The conclusion is clear: either people don’t realize how many tools they use, or they’re signed up for far more tools than they need — maybe both. We think it’s the former. It’s easy to forget how many times you log into a new site or open a new app because it’s such a major part of all our lives now.

Email and CRM Together

HubSpot’s goal with this new feature is to help unify the functions of a CRM and email marketing — there are dozens of email marketing tools out there, but none of them give a comprehensive view of the customer’s experience and journey, making it a powerful force

With HubSpot’s CRM and new email features, all rolled into HubSpot’s free CRM, users can now create contact lists, segment them with any of the relevant information stored in the CRM, and send up to 2,000 emails a month, giving them the freedom to send completely different triggered emails and email cadences to any number of customer groups.

And if that wasn’t enough, HubSpot has also expanded their ad tools from just Facebook lead ads to Facebook, Google, and LinkedIn ads, including conversion reporting and multiple account connections.

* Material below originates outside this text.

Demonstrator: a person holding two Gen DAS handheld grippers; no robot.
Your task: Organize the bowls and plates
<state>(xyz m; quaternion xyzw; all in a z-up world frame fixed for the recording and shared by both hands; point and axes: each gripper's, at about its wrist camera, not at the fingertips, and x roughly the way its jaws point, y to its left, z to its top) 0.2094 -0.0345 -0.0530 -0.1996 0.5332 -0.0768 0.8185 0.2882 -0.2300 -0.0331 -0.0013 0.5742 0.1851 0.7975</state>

Now, users can handle even more of their marketing planning and execution from within HubSpot’s world-leading framework.

With these changes, HubSpot is truly a one-stop shop — a tool that allows you to not only plan, track, and analyze your marketing strategies, but to execute them as well, all from one location. No more time wasted logging in and out of separate apps to gather data or schedule campaigns. In today’s digital marketing world, you need to be nimble and flexible. HubSpot will help you get there.